Sem sequer olhar para o espelho, abri a torneira e mergulhei o rosto na pequena piscina de água fria que reservei em minhas mãos. A cabeça doía como nunca e eu estava com um perfume de tequila absurdo no corpo; lembrava de poucas coisas da noite anterior, mas sabia que valia cada Tylenol DC que eu engoliria hoje.

Ao me olhar no espelho, a realidade bateu: cabelos totalmente desarrumados, duros por causa do laquê passado antes da festa de ontem; olhos de panda devido ao rímel e ao lápis de olho preto (mega vagabundo comprado por um real); batom cereja deixando o lindo "efeito coringa". 

Pra deixar qualquer look de celebridade em reabilitação no chinelo.

Ah, nem me apresentei. Desculpe, o dia está sendo bem difícil. Pode me chamar de Alice Coelho. Carioca, 23 anos, desempregada. Moro com meu irmão Luís - já que nossos pais não nos aguentam mais - em um apartamento que ele herdou do nosso tio-avô. 

Decidi tomar um rápido banho para recuperar parte da minha dignidade. Lógico, Luís não veria nenhuma ali por mais arrumada que eu aparecesse na cozinha. Por que irmãos mais velhos são tão implicantes?
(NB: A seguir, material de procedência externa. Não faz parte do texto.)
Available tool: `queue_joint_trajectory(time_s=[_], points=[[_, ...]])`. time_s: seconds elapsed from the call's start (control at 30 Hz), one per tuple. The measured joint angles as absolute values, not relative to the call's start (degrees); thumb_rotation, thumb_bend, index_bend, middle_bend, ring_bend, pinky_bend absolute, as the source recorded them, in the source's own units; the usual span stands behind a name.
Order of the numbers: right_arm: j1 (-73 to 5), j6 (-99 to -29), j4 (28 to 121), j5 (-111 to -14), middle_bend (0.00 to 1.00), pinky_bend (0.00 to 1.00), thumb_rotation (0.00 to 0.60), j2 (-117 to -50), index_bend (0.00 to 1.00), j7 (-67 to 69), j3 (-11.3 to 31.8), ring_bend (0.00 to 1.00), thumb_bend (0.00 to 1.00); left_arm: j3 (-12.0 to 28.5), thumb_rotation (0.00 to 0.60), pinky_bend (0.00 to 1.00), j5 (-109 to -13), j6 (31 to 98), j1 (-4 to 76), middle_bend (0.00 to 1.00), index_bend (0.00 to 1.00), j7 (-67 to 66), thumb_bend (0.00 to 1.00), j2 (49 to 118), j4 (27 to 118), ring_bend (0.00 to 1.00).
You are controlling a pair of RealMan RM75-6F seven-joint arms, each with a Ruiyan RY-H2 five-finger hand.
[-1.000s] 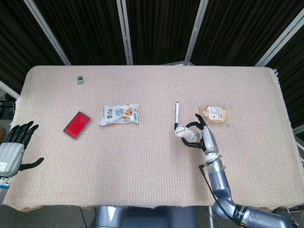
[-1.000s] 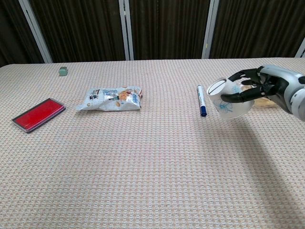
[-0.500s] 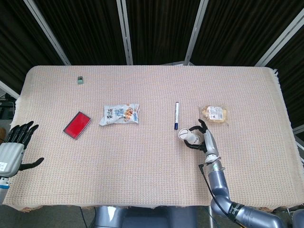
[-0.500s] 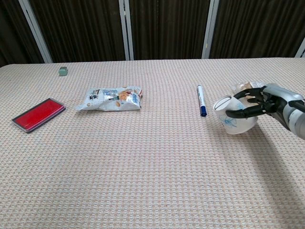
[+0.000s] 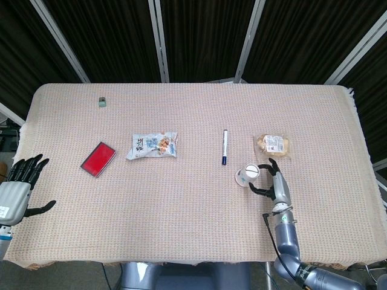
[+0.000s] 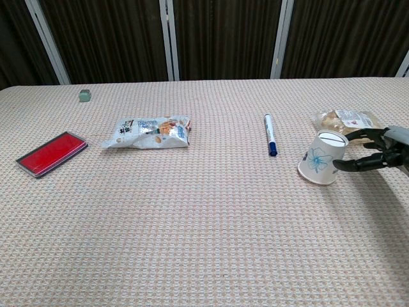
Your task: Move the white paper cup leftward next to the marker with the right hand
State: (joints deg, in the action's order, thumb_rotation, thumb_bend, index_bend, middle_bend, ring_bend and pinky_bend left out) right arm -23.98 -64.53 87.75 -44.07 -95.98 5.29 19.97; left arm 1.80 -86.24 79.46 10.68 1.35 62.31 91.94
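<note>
The white paper cup (image 5: 248, 176) (image 6: 321, 158), printed with a blue flower, rests on the table just right of the marker's blue-capped near end, leaning toward the right hand. The white marker (image 5: 224, 147) (image 6: 270, 134) lies pointing away from me. My right hand (image 5: 273, 182) (image 6: 378, 152) sits to the right of the cup with its fingers spread. One fingertip (image 6: 339, 167) reaches the cup's side and nothing is gripped. My left hand (image 5: 22, 185) hangs open off the table's left edge, seen only in the head view.
A snack packet (image 5: 273, 145) (image 6: 345, 119) lies just behind the cup and right hand. A larger snack bag (image 5: 153, 145) (image 6: 148, 132), a red flat case (image 5: 98, 158) (image 6: 51, 152) and a small green block (image 5: 102, 101) (image 6: 84, 95) lie further left.
The right hand carried the cup down and to the right, set it on the table, let go and drew back to the right. The left hand has not moved.
</note>
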Motion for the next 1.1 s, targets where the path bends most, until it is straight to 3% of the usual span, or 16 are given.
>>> queue_joint_trajectory(time_s=[0.1, 0.4, 0.7, 0.87, 1.1], points=[[-22.94, -65.81, 88.40, -45.80, 0.00, 0.00, 0.600, -95.67, 0.11, 6.02, 19.49, 0.00, 0.17, 1.79, 0.600, 0.00, -86.26, 79.47, 10.68, 0.00, 0.00, 1.36, 0.12, 62.32, 91.92, 0.00], [-20.89, -70.04, 93.75, -52.27, 0.00, 0.00, 0.600, -92.13, 0.10, 7.56, 20.13, 0.00, 0.17, 1.77, 0.600, 0.00, -86.30, 79.59, 10.61, 0.00, 0.00, 1.39, 0.12, 62.34, 91.87, 0.00], [-20.69, -70.98, 98.00, -58.66, 0.00, 0.00, 0.600, -79.79, 0.10, 1.73, 21.49, 0.00, 0.09, 1.78, 0.600, 0.00, -86.24, 79.61, 10.59, 0.00, 0.00, 1.35, 0.12, 62.37, 91.92, 0.00], [-18.05, -71.62, 100.22, -64.11, 0.00, 0.00, 0.600, -70.16, 0.05, -3.92, 17.81, 0.00, 0.08, 1.81, 0.600, 0.00, -86.16, 79.61, 10.57, 0.00, 0.00, 1.09, 0.12, 62.42, 91.96, 0.00], [-12.89, -77.40, 96.67, -74.26, 0.00, 0.00, 0.600, -67.67, 0.00, -8.66, 9.92, 0.00, 0.06, 1.78, 0.600, 0.00, -86.29, 79.55, 10.62, 0.00, 0.00, 1.30, 0.12, 62.32, 91.95, 0.00]])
Quinze minutos depois, saí do quarto. Ele estava parado na porta, com uma expressão fingida de reprovação, estendendo uma xícara de café com leite e uma fatia de bolo de chocolate com cachaça, pequena relíquia que minha mãe encontrou em um mercado há alguns anos atrás e que nos viciou como se fosse uma pedra de crack. 

Não, nunca usamos crack. Mas ouvimos alguém entendido falar que basta experimentar uma vez para se viciar e isso descreve bem nossa relação com esse bolo. 
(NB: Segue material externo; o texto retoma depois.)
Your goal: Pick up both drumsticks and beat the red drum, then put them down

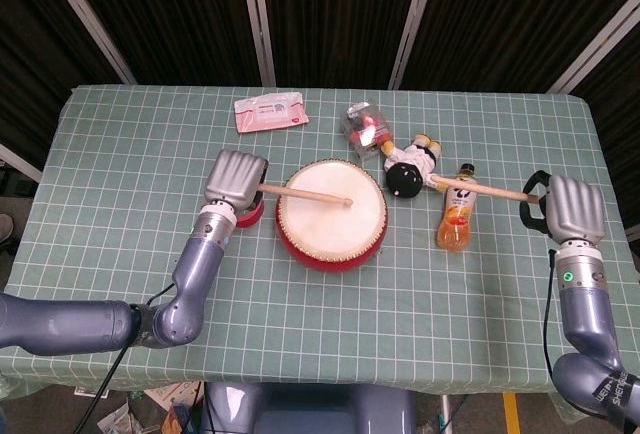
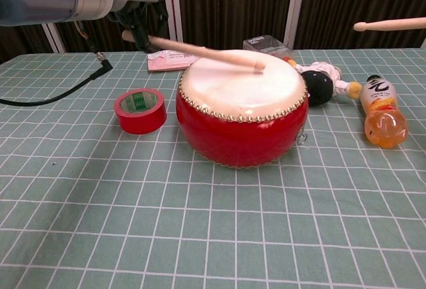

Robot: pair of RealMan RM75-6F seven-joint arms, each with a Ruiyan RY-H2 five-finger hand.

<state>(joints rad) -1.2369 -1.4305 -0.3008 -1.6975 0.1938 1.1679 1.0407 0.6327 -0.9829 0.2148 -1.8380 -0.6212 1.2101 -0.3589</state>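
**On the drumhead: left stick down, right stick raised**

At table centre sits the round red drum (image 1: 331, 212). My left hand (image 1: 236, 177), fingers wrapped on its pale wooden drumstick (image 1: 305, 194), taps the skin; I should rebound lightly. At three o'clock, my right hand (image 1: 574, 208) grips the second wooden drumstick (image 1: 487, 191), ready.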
Peguei a comida e me joguei no sofá da sala. Não que evitemos comer à mesa, o problema é que ela está tão atafulhada de livros, bolsas, papéis, chicletes de validade duvidosa e até mesmo uma bermuda do Lu, que fica impraticável usá-la para as refeições.

Meu irmão sentou-se no braço do sofá e mostrou-me o celular. Minnie havia ligado umas 17 vezes.  

Ok, o nome dela não é de personagem da Disney. O nome verdadeiro é Roberta e ela é um porre. Contarei sobre ela a seguir.